* [ACTIVITY]:
Your answer should be the exact lines of the data below from the one containing "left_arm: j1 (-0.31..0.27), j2" through the one containing "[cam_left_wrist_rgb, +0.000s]"; please include nothing else.

* [DATA BLOCK]:
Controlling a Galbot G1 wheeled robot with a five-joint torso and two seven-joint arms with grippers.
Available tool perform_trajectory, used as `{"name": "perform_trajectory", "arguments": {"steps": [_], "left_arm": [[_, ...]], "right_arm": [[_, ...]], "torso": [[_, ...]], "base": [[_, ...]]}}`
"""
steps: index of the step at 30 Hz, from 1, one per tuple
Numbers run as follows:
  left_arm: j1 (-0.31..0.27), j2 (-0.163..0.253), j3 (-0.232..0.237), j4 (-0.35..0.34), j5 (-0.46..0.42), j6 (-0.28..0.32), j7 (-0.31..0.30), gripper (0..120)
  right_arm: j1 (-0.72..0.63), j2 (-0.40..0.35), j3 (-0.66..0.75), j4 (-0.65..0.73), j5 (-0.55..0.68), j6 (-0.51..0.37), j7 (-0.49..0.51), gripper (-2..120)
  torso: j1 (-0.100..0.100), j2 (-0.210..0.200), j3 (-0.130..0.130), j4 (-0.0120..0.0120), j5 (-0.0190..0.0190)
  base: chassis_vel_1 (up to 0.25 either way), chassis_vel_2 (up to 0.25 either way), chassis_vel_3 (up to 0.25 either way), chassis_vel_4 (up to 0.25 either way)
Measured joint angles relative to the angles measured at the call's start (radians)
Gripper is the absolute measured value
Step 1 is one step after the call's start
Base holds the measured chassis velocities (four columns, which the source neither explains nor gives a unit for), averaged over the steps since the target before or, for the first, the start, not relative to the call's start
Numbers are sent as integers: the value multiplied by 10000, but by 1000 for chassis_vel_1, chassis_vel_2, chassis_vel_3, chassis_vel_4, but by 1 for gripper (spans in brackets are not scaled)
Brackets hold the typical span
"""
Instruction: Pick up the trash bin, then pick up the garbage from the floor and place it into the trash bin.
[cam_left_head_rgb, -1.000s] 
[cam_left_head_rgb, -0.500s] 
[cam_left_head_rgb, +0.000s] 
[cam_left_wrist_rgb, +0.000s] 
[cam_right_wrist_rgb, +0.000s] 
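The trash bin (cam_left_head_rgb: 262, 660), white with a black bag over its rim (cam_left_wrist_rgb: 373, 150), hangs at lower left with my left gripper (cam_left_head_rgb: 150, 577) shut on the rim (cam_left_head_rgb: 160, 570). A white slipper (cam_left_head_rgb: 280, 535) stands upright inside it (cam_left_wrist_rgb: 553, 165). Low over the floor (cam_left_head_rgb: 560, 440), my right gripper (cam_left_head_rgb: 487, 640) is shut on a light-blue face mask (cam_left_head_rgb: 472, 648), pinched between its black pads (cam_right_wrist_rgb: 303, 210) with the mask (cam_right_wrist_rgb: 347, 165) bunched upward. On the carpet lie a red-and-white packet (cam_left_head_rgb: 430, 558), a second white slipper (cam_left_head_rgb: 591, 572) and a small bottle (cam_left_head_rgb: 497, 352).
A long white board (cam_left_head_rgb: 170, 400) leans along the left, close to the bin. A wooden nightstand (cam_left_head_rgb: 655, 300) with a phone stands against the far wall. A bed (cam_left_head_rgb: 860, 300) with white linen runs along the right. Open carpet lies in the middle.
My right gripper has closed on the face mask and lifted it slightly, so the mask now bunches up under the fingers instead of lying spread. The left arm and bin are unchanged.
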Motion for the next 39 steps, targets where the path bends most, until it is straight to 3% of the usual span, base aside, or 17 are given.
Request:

* [ANSWER FOR THIS EXERCISE]:
  left_arm: j1 (-0.31..0.27), j2 (-0.163..0.253), j3 (-0.232..0.237), j4 (-0.35..0.34), j5 (-0.46..0.42), j6 (-0.28..0.32), j7 (-0.31..0.30), gripper (0..120)
  right_arm: j1 (-0.72..0.63), j2 (-0.40..0.35), j3 (-0.66..0.75), j4 (-0.65..0.73), j5 (-0.55..0.68), j6 (-0.51..0.37), j7 (-0.49..0.51), gripper (-2..120)
  torso: j1 (-0.100..0.100), j2 (-0.210..0.200), j3 (-0.130..0.130), j4 (-0.0120..0.0120), j5 (-0.0190..0.0190)
  base: chassis_vel_1 (up to 0.25 either way), chassis_vel_2 (up to 0.25 either way), chassis_vel_3 (up to 0.25 either way), chassis_vel_4 (up to 0.25 either way)
Measured joint angles relative to the angles measured at the call's start (radians)
Gripper is the absolute measured value
Step 1 is one step after the call's start
Base holds the measured chassis velocities (four columns, which the source neither explains nor gives a unit for), averaged over the steps since the target before or, for the first, the start, not relative to the call's start
Numbers are sent as integers: the value multiplied by 10000, but by 1000 for chassis_vel_1, chassis_vel_2, chassis_vel_3, chassis_vel_4, but by 1 for gripper (spans in brackets are not scaled)
Brackets hold the typical span
"""
Instruction: Pick up the trash bin, then pick up the garbage from the floor and place it into the trash bin.
[cam_left_head_rgb, -1.000s] 
[cam_left_head_rgb, -0.500s] 
[cam_left_head_rgb, +0.000s] 
[cam_left_wrist_rgb, +0.000s] 

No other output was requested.